Markup: footnotes and apparatus (238)

Willard McCarty (MCCARTY@VM.EPAS.UTORONTO.CA)
Mon, 6 Mar 89 19:47:55 EST


Humanist Mailing List, Vol. 2, No. 676. Monday, 6 Mar 1989.


(1) Date: 6 March 1989 09:50:54 CST (168 lines)
From: "Michael Sperberg-McQueen 312 996-2477 -2981" <U35395@UICVM>
Subject: footnotes and apparatus

(2) Date: 6 March 1989 15:44:00 CST (50 lines)
From: "Michael Sperberg-McQueen 312 996-2477 -2981" <U35395@UICVM>
Subject: apparatus, cont'd -- if only it were so simple ...

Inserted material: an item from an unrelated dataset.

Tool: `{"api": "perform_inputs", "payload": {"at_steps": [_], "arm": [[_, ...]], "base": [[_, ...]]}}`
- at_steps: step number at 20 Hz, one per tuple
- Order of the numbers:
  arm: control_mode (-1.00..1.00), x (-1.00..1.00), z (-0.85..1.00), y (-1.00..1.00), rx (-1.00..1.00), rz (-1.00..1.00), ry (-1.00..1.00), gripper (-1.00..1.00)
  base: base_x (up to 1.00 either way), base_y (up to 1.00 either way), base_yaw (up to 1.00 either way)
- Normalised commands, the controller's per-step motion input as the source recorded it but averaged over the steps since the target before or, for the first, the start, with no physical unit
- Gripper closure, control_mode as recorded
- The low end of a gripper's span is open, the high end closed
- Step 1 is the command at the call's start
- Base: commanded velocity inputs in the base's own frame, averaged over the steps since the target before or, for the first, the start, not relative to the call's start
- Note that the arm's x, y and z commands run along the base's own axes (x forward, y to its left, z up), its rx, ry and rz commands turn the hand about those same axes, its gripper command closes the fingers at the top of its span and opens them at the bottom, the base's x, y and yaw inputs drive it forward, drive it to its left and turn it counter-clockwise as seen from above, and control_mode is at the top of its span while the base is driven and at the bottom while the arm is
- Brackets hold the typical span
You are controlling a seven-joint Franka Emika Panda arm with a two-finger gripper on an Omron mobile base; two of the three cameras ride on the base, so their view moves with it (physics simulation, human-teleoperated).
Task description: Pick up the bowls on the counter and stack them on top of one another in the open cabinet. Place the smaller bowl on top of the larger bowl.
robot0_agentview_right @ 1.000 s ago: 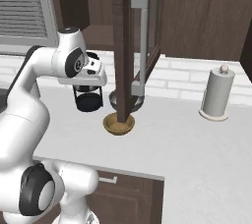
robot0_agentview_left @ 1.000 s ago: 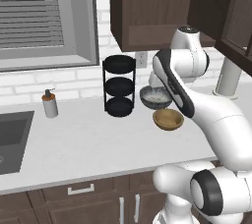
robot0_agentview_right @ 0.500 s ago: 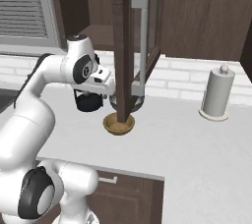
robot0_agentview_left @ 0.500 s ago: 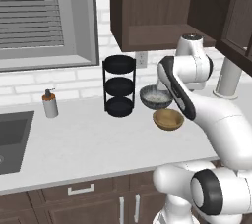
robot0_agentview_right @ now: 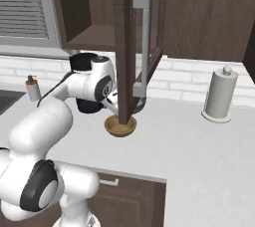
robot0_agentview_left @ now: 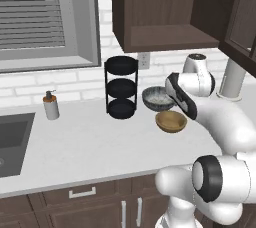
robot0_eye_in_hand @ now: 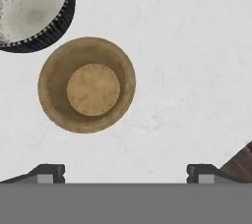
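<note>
The smaller bowl (robot0_agentview_left: 171,121), tan and wooden-looking, sits upright on the counter (robot0_agentview_left: 90,142) just in front of the larger bowl (robot0_agentview_left: 158,98), dark grey with a pale speckled inside. In the hand view the tan bowl (robot0_eye_in_hand: 87,84) lies left of centre and the grey bowl (robot0_eye_in_hand: 32,9) is cut off at the top left. My gripper (robot0_eye_in_hand: 125,174) hangs above the counter, open, its tips wide apart with nothing between them, the tan bowl ahead and to the left. The open cabinet (robot0_agentview_left: 170,37) stands above the bowls with a bare brown shelf.
A black three-tier rack (robot0_agentview_left: 121,88) stands left of the bowls. The open cabinet door (robot0_agentview_right: 132,47) hangs right beside my hand, its corner (robot0_eye_in_hand: 241,161) showing in the hand view. A soap dispenser (robot0_agentview_left: 50,105) and sink (robot0_agentview_left: 12,142) lie far left, a paper towel roll (robot0_agentview_right: 219,94) far right.
My arm has swung toward the cabinet door and come lower over the bowls. Both bowls stay where they were.
</note>
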Motion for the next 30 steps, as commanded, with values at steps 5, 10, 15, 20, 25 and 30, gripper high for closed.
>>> {"api": "perform_inputs", "payload": {"at_steps": [5,10,15,20,25,30], "arm": [[-1.00,0.29,-0.53,-0.04,0.23,-0.02,0.00,-1.00],[-1.00,0.00,-0.31,-0.02,0.01,0.00,-0.04,-1.00],[-1.00,0.00,-0.43,0.01,-0.09,0.00,-0.01,-1.00],[-1.00,0.12,-0.32,0.00,-0.03,0.00,-0.03,-1.00],[-1.00,0.27,-0.29,-0.01,-0.02,0.00,0.00,-1.00],[-1.00,0.23,-0.31,-0.10,-0.03,0.00,0.00,-1.00]], "base": [[0.00,0.00,0.00],[0.00,0.00,0.00],[0.00,0.00,0.00],[0.00,0.00,0.00],[0.00,0.00,0.00],[0.00,0.00,0.00]]}}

(1) --------------------------------------------------------------------
Date: 6 March 1989 09:50:54 CST
From: "Michael Sperberg-McQueen 312 996-2477 -2981" <U35395@UICVM>
Subject: footnotes and apparatus

Charles Faulhaber asks for a utility to make text and apparatus "usable"
in a Unix environment; Bob Kraft asks what's wrong with the form he's
got (with the apparatus intercalated at the point of reference), and
further asks "where *should* footnotes and apparatus go?" I can never
resist a discussion of textual apparatus . . .

I can't answer Charles Faulhaber's question because he doesn't say what
will count as usable for him. If he wants a screen editor which will
scroll an apparatus window in synch with the text window, I wish him
luck but don't think he'll get one soon. If he just wants to separate
the text from the apparatus, shouldn't awk do that? (How you'll ever
get them back together, though, I can't imagine; I'd leave them be if I
were you.)

But if one wanted to *write* an editor or other software to understand
critical apparatus, where should the apparatus go? Bob rightly focuses
on this as the interesting question. The Text Representation Committee
of the Text Encoding Initiative will, I am sure Bob is right, kick this
one around a good deal. But it seems to me there are at least two
plausible answers (which I want to describe here to get my two cents'
worth in before the committee takes up the issue).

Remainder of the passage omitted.